### [Task details]
From the records below, return every line containing the word "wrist".

Stored items from a collection:

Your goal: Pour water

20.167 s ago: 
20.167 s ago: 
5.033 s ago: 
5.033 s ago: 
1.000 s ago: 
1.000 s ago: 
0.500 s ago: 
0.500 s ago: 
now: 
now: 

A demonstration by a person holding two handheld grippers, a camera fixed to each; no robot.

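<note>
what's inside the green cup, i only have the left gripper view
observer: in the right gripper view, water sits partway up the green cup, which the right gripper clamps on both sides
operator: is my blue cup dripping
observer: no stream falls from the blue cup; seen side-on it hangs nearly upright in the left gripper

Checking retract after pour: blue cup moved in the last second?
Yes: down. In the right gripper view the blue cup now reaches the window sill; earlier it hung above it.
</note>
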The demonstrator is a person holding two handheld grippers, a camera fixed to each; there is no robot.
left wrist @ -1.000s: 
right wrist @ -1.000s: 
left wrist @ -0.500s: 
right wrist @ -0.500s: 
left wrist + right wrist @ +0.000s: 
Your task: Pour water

### [Written response]
left wrist @ -1.000s: 
right wrist @ -1.000s: 
left wrist @ -0.500s: 
right wrist @ -0.500s: 
left wrist + right wrist @ +0.000s: 

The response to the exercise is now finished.